Security

Weave employs industry standard TLS 1.2+ and HTTPS encryption when transferring data between subscribers and Weave's infrastructure. All subscriber data is encrypted at rest using AES-128-bit symmetric encryption keys or better. Weave employs Google's Key Management Service to create and manage encryption keys. You can learn more here and here.

Weave works with independent third parties to conduct regular penetration tests to improve the security of our websites, web applications, application programming interfaces (API) and cloud infrastructure.

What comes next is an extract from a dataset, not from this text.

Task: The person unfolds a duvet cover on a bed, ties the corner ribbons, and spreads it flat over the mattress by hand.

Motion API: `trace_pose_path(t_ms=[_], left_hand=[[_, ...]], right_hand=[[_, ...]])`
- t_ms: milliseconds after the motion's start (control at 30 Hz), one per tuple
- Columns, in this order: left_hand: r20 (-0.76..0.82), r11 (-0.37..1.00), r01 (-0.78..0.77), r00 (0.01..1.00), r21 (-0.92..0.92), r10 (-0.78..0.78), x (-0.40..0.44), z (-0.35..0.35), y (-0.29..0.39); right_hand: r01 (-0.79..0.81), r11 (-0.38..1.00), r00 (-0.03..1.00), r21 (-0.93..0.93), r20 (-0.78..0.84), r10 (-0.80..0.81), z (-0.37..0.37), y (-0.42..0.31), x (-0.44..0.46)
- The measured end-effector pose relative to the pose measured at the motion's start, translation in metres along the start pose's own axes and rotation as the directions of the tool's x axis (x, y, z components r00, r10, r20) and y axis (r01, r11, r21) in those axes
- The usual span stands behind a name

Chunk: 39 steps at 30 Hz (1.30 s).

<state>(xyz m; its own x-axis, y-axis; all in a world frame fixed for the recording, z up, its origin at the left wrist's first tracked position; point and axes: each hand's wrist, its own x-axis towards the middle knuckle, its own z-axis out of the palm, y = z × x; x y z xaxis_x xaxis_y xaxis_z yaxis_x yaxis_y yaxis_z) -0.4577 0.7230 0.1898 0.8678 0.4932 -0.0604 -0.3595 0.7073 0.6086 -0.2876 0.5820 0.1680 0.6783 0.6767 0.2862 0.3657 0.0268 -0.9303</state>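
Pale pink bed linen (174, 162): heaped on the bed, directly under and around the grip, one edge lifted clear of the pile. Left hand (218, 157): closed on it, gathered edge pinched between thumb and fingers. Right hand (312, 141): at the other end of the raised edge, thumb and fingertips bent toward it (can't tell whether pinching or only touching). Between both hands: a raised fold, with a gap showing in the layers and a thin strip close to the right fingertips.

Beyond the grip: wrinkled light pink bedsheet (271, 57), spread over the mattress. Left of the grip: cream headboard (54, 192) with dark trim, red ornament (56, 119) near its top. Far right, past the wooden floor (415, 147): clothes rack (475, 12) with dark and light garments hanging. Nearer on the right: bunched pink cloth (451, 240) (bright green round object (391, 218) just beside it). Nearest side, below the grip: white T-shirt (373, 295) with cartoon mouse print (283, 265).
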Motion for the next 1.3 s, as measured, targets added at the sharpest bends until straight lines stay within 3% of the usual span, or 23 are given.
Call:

Weave's security team conducts regular assessments of our infrastructure and resources. These assessments include identification of code defects, vulnerabilities and missing patches, and potential misconfigurations.

The Weave platform is hosted on Google Cloud Platform (GCP). GCP undergoes regular independent verification of its security, privacy, and compliance controls, including ISO 27001 and SOC2 Type 2 assessments. You can find more information here.

Weave conducts continual security training to help ensure our team members are aware of and prepared for current and emerging threats. All team members complete annual security awareness training and our Security team performs regular phishing exercises.

Weave has established an Incident Response Plan and cross-functional response team to identify and quickly respond to security incidents.

Weave has established a standard process for evaluating and approving vendors, managing vendor relationships, and identifying and managing risk associated with vendors. This process includes steps for conducting vendor due diligence, including assessments of data privacy and data security.

Weave enforces multi-factor authentication on internal systems to provide an extra layer of security.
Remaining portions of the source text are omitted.